What you guys are missing, is that, we're at the early days of search development. I know people want Teoma to succeed. But what people are forgetting is that we're still at the beginning of search.
If you were to ask me: Where are we standing right now? Well, in 2000 we were at level one. In 2004 we were at level three, and we need to get to level ten.
I can go back to the argument about Jeeves abandoning Teoma. In fact the opposite has happened. We were only seven people when we were bought by Jeeves. And search is not just about the algorithm. Search is about the infrastructure. And for us to go from a company which was worth 35 million dollars, to a company which is worth a few billion is quite an achievement.
I can assure you that we now have the infrastructure which is very hard to build. Jim mentioned it earlier, it's not about the algorithm alone, it's about building the infrastructure to be able to deliver 24/7never going down.
Jim:
Mike, it's what I was saying, the last successful new search brand ever to launch was Google...
Mike:
So, people ask me: Who's going to be the next Google? And I say, it's like asking who's going to be the next Beatles. It's never going to happen.
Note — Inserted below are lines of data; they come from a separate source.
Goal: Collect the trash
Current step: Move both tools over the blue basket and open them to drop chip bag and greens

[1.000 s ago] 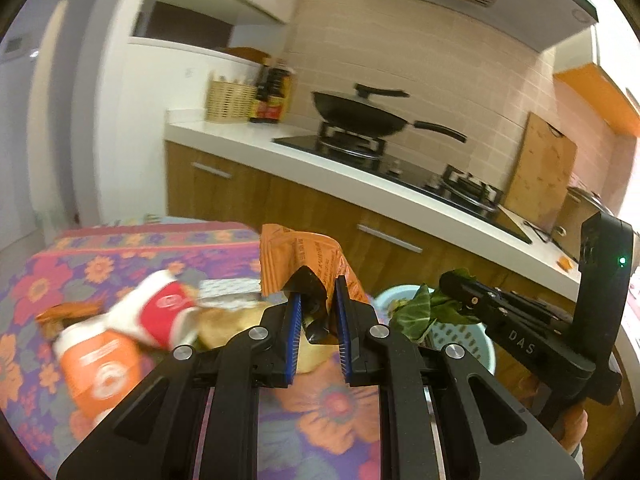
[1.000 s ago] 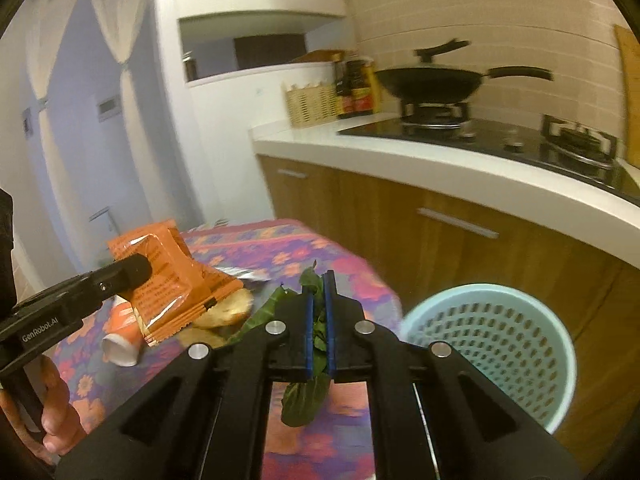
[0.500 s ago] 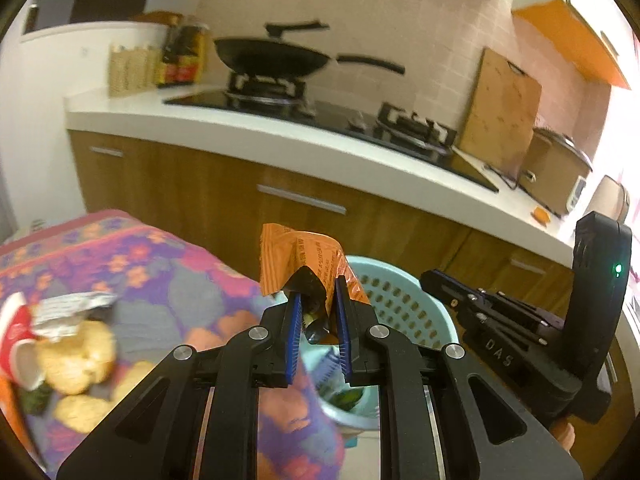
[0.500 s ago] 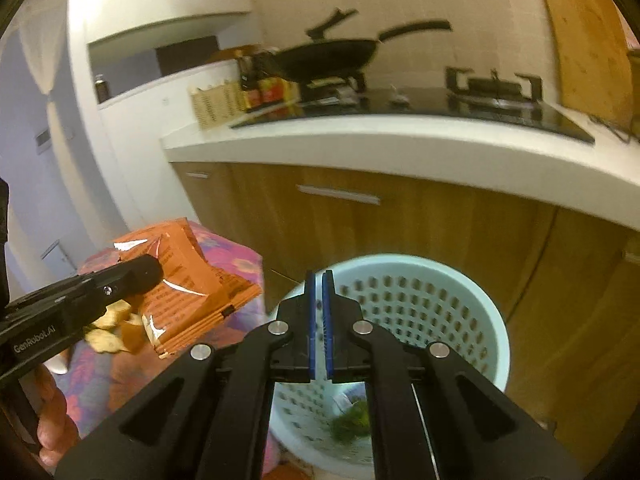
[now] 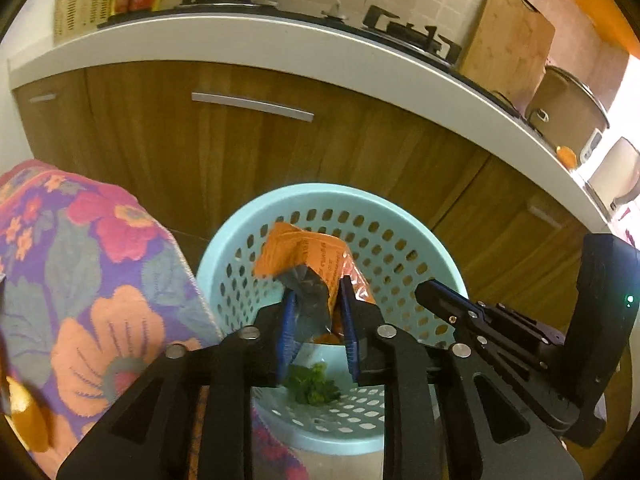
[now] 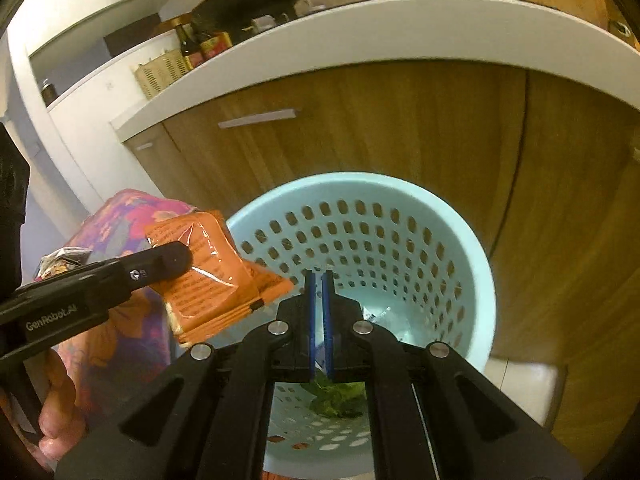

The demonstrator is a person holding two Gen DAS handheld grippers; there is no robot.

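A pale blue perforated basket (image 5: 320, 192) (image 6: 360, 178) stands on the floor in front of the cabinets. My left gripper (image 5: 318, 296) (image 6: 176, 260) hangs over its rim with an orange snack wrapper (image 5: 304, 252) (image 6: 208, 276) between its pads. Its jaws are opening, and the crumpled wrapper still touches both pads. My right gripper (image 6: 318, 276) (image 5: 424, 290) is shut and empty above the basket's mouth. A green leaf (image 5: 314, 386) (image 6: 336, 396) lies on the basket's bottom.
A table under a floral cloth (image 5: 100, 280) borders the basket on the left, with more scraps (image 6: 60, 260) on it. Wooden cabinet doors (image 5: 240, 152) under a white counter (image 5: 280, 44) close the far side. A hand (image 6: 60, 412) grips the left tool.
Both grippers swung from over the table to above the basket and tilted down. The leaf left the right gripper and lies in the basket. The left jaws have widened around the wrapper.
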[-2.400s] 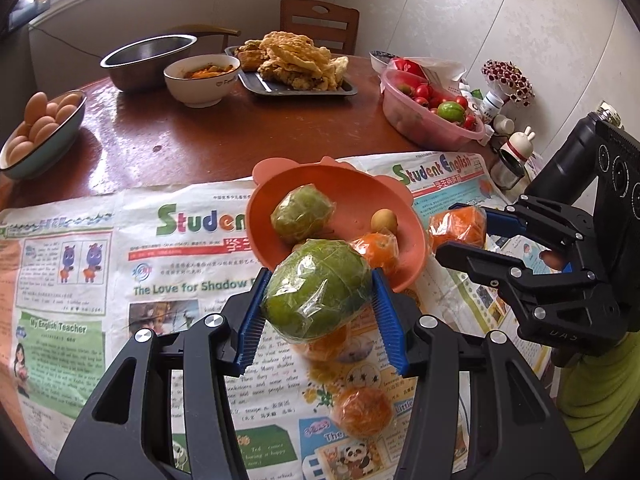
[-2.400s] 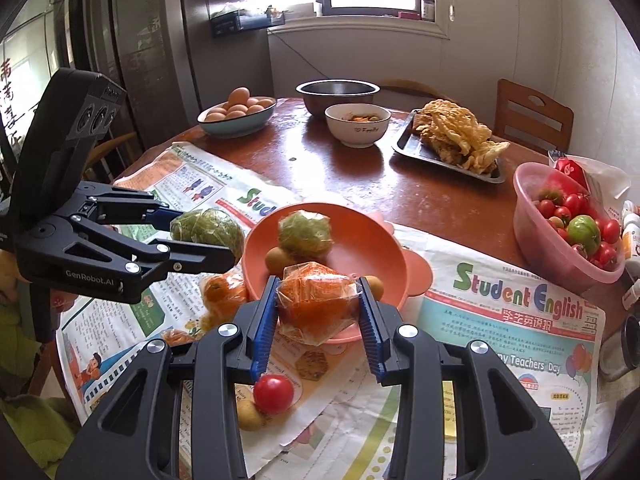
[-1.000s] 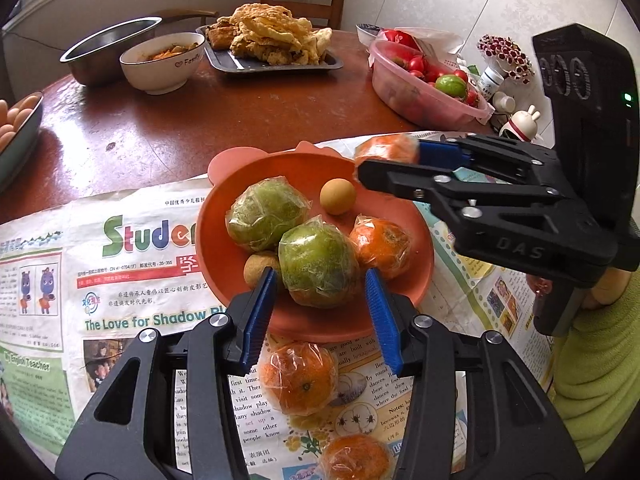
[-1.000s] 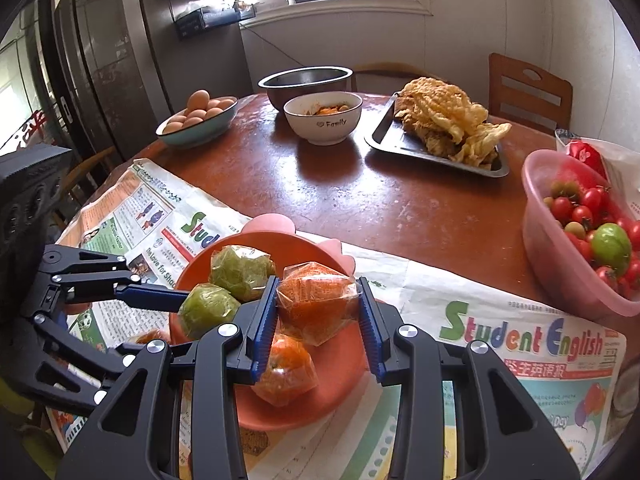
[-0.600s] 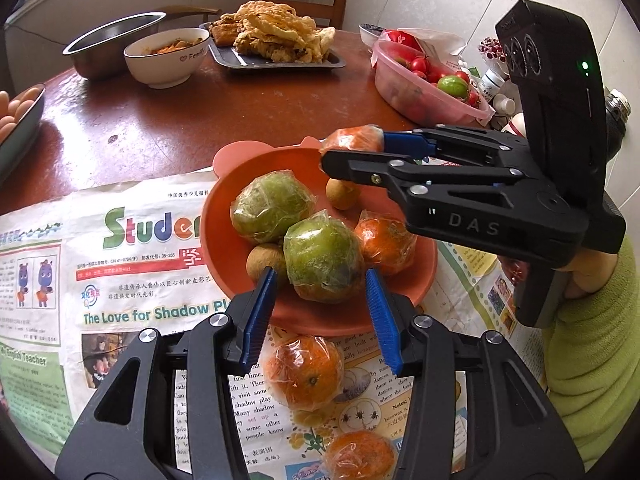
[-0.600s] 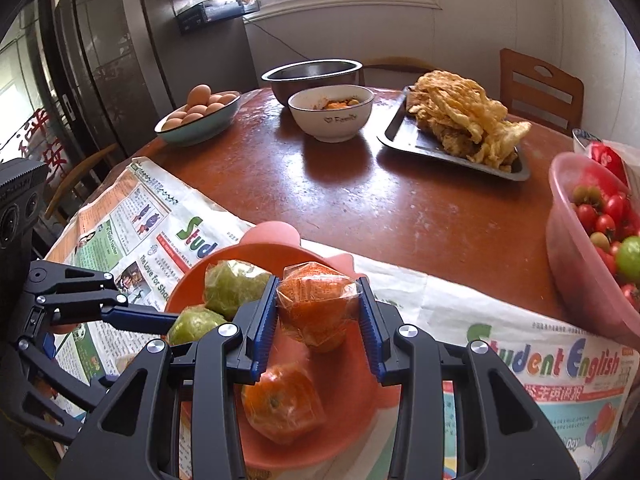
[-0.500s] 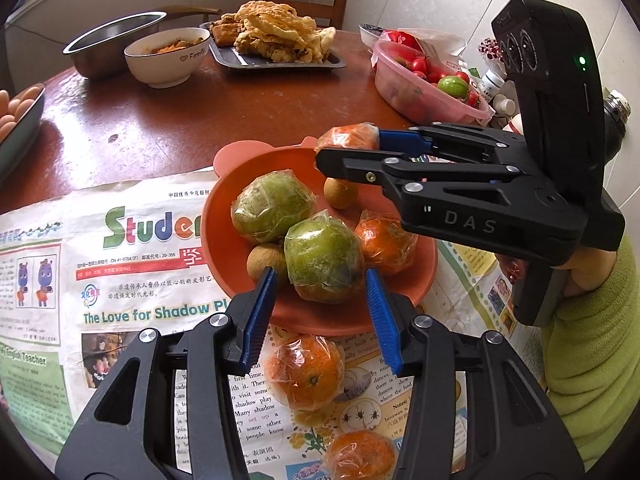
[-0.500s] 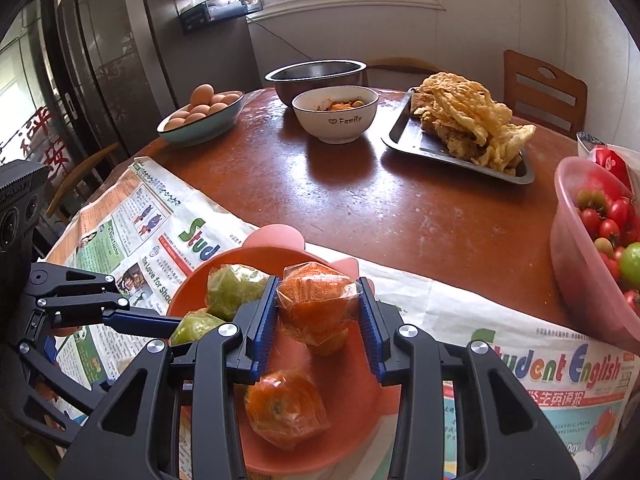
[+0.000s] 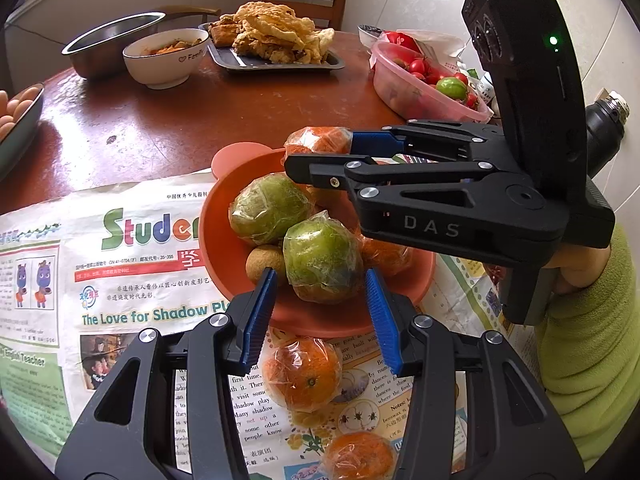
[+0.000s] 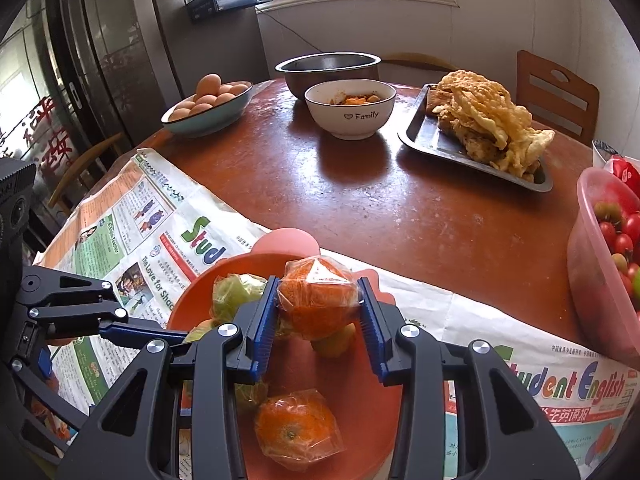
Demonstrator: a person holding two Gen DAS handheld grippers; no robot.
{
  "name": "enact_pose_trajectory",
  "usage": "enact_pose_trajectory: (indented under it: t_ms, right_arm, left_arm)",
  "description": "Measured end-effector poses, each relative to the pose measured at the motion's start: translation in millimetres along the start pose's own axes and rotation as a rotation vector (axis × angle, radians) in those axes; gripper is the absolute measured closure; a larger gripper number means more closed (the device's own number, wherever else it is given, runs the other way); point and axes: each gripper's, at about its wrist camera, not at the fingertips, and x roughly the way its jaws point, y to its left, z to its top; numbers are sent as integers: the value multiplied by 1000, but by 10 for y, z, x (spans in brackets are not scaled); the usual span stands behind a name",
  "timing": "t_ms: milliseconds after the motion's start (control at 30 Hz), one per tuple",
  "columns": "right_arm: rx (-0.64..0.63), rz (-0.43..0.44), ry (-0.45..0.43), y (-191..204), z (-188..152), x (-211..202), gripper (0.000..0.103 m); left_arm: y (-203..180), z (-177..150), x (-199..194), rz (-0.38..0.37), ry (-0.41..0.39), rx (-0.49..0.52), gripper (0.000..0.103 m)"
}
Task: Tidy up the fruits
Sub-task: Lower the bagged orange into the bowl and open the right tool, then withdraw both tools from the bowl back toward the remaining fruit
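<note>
An orange plate (image 9: pixel 224 256) on newspaper holds two wrapped green fruits (image 9: pixel 322 258), a small brown fruit (image 9: pixel 262 264) and a wrapped orange (image 10: pixel 298 428). My left gripper (image 9: pixel 320 304) is open just in front of the nearer green fruit, which rests on the plate. My right gripper (image 10: pixel 318 312) is shut on a wrapped orange (image 10: pixel 318 296) and holds it above the plate's far side; it also shows in the left wrist view (image 9: pixel 320 140). Two more wrapped oranges (image 9: pixel 304 374) lie on the newspaper below my left gripper.
On the brown round table stand a pink tub of tomatoes (image 9: pixel 424 84), a tray of fried food (image 10: pixel 480 128), a white bowl (image 10: pixel 350 108), a steel bowl (image 10: pixel 328 66) and a bowl of eggs (image 10: pixel 208 106). A chair (image 10: pixel 558 96) stands behind.
My left gripper set the green fruit on the plate, opened and drew back slightly. My right gripper carried its orange over the plate and further toward its far side.
</note>
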Motion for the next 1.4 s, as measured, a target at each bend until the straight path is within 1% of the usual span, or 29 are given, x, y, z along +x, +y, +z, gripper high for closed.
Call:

I think anyone trying to get into this space, general purpose search, I going to have a problem.
Jim:
Sure, people are asking what's going to be the next technology that comes along. That's important. I think Andrew Goodman said that. It's important but not sufficient and that's true. What Ask Jeeves had was a brand. We had a well known brand but not a high quality product.
So we've worked our tails off the past three years, the Jeeves team and the Teoma team, as we've grown it and started bringing quality to the table.
Statistically we know that this engine is far more advanced than it was in 2001...
Mike:
Is Microsoft going to bring in new technology? Is that going to be the next generation? Or are they just building on what already exists out there, Apostolos?
Apostolos:
Mike, I'll tell you something. In 2000, I think I was really fascinated by the solution and making it work. There is some truth in what you say about us being a little low key while we build the infrastructure. But I'm as excited now as I was in 2000. I'm overwhelmed with excitement, because what we missed at that time, and it was something important, that there are what I call two galaxies.
The galaxy of you guys who build the web pages and there's also the galaxy of the users. And the thing which to me is beautiful and amazing, is that there has not been a connection between these two galaxies.
I can on and on and tell you how important your industry has been. I have utmost respect for you guys. And your impact is not recognised as much as it should be.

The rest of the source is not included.